その後、機関車25を発進させ、切り替えポイントPを超えた位置に待機するセグメント搭載台車21〜24の位置まで移動させる(S18)。そして、セグメント搭載台車21〜24に機関車25を連結し(S19)、機関車25によって、セグメント搭載台車21〜24に搭載されたセグメントSを切羽近傍位置まで搬送する。
ここまで、セグメントとして通常のセグメントSを搬送する場合について説明したが、小幅セグメントNを搬送する場合であっても、小幅セグメントNがパレット30に搭載されていることから、同様の手順によることができる。小幅セグメントNをセグメント搭載台車21〜24に搭載するにあたり、小幅セグメントNは、パレット30の上に載置されている。このパレット30の上に載置された状態で、ストックラック5上に載置され、ストック台車9によって仮受リフタ7,8に移載された後、仮受リフタ7,8からセグメント搭載台車21〜24に移載される。
このように、小幅セグメントNは、ストックラック5からセグメント搭載台車21〜24に移載される間、パレット30上に載置されていることから、その移載作業を通常のセグメントSと同様、容易に行うことができる。
以上、本発明の好適な実施形態について説明したが、本発明は上記実施形態に限定されるものではない。たとえば、上記実施形態では、パレット上の6個の小幅セグメントを載置するようにしているが、さらに多い数あるいは少ない数の小幅セグメントを載置する態様とすることができる。
また、上記実施形態では、セグメントの幅が2種類のみの例について説明しているが、さらに多種類のサイズのセグメントであっても同様にして取り扱うことができる。また、サイズの異なるセグメントについて、それぞれのサイズに対応するパレットを用意することもできるし、数種類のサイズのセグメントを載置することができるパレットを用意する態様とすることもできる。
さらに、上記実施形態では、移載台車を用いて入口側仮受リフタにセグメントを移載しているが、リフトから入口側仮受リフタに直接セグメントを移載する態様とすることもできる。また、上記実施形態では4台のセグメント搭載台車を連結した態様としているが、単数のセグメント搭載台車としたり、4台を超え、あるいは4台未満の複数のセグメント搭載台車を連結したりする態様とすることもできる。

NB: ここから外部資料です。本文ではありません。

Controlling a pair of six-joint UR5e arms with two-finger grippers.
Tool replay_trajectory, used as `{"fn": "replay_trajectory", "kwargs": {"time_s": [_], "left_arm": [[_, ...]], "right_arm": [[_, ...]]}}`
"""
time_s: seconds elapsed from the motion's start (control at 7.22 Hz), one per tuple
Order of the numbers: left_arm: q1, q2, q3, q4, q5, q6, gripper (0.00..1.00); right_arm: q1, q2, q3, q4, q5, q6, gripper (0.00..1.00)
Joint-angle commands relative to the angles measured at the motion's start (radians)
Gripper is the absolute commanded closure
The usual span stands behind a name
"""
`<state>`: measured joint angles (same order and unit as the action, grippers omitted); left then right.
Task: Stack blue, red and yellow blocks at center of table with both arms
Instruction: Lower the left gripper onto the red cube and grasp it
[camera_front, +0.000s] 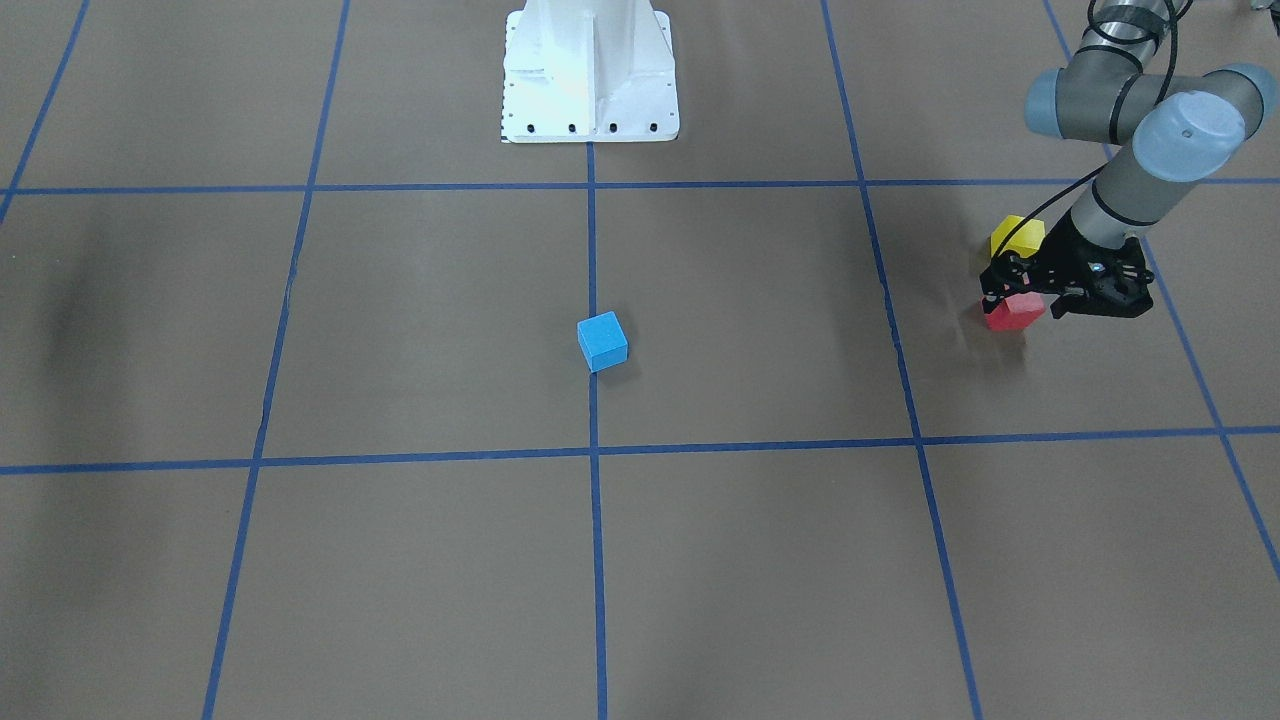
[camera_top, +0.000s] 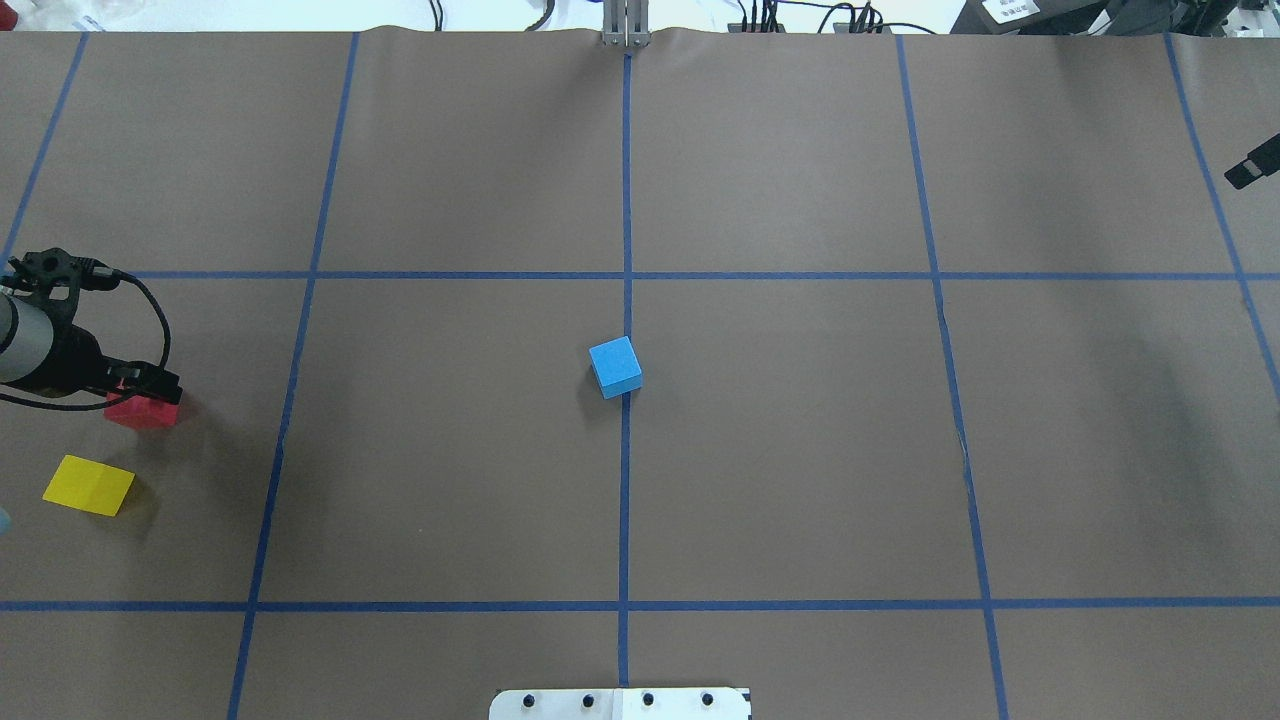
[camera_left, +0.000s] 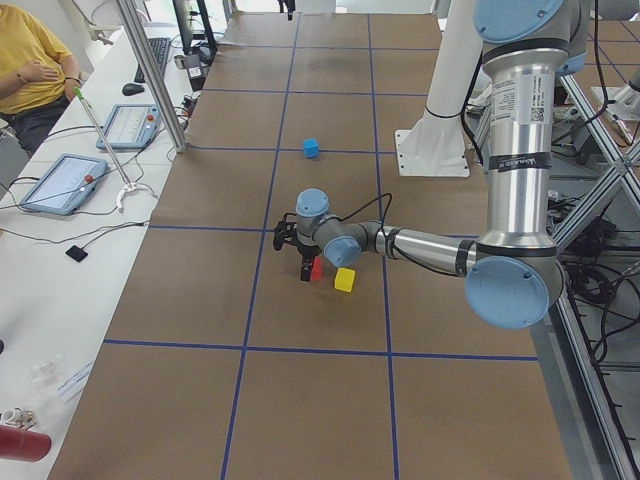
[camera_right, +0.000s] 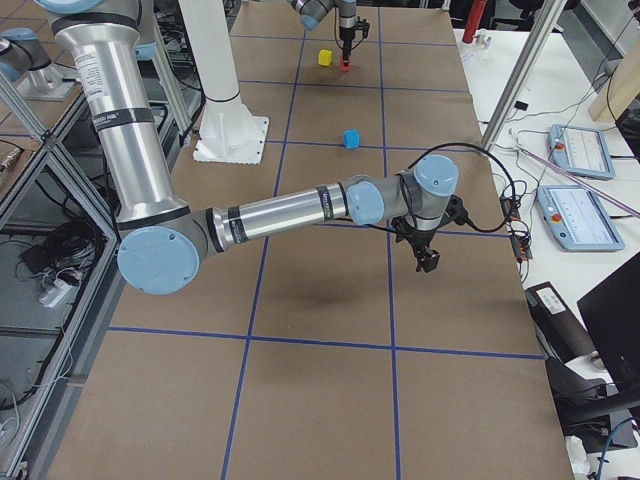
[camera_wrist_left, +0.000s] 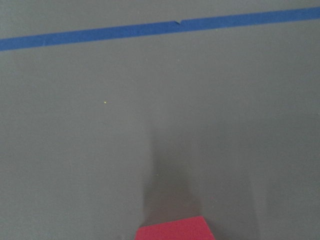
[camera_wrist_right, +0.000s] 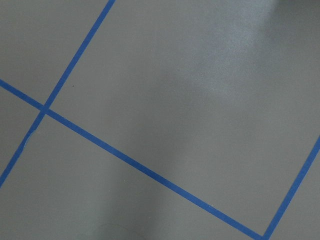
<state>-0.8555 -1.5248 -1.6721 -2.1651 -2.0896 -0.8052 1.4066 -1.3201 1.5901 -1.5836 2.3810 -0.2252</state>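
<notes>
The blue block (camera_front: 602, 341) sits at the table's center, on the middle tape line; it also shows in the overhead view (camera_top: 615, 367). My left gripper (camera_front: 1020, 300) is at the table's left side, its fingers down on either side of the red block (camera_front: 1013, 315) and closed to its width. The red block is at or barely above the table. It fills the bottom edge of the left wrist view (camera_wrist_left: 175, 229). The yellow block (camera_top: 88, 485) lies on the table just beside it, toward the robot. My right gripper (camera_right: 430, 262) hangs empty over the far right side; I cannot tell how its jaws stand.
The white robot base (camera_front: 590, 80) stands at the table's near-robot edge. Blue tape lines (camera_top: 625, 275) divide the brown table into squares. Tablets (camera_left: 60, 180) and an operator in yellow (camera_left: 30, 60) are on the bench past the far edge.
</notes>
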Motion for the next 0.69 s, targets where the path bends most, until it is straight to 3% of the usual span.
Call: {"fn": "replay_trajectory", "kwargs": {"time_s": [0.0,0.28,0.42,0.55], "left_arm": [[0.009,0.000,0.008,0.001,0.000,0.007,1.00],[0.003,-0.017,-0.029,0.034,-0.015,0.009,1.00],[0.000,-0.078,-0.084,0.177,-0.015,0.009,1.00],[0.000,-0.213,-0.137,0.384,-0.013,0.008,1.00]], "right_arm": [[0.000,-0.002,0.001,-0.001,-0.002,0.001,0.00],[0.000,-0.014,-0.008,-0.003,-0.002,0.016,0.00],[0.000,-0.034,-0.012,-0.003,-0.003,0.020,0.00],[0.017,-0.045,-0.015,-0.015,-0.005,0.023,0.00]]}}
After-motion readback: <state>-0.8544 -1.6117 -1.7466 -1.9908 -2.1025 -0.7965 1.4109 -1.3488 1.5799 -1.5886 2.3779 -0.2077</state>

他方、たとえばセグメント搭載台車でセグメントを搬送している間、セグメント搭載台車同士の間で、セグメントを積み替える作業を行うことが考えられる。このようなセグメントの積み替え作業を行う際、たとえばセッタと呼ばれる装置を用いて、セグメントをセグメント搭載台車から持ち上げ、この状態で空のセグメント搭載台車を移動させることにより、セグメントの積み替えを行うことがある。このようなセグメントの積み替えを行う際にも、パレットを用いることにより、通常の幅のセグメントと同様に、小幅セグメントを取り扱うことができる。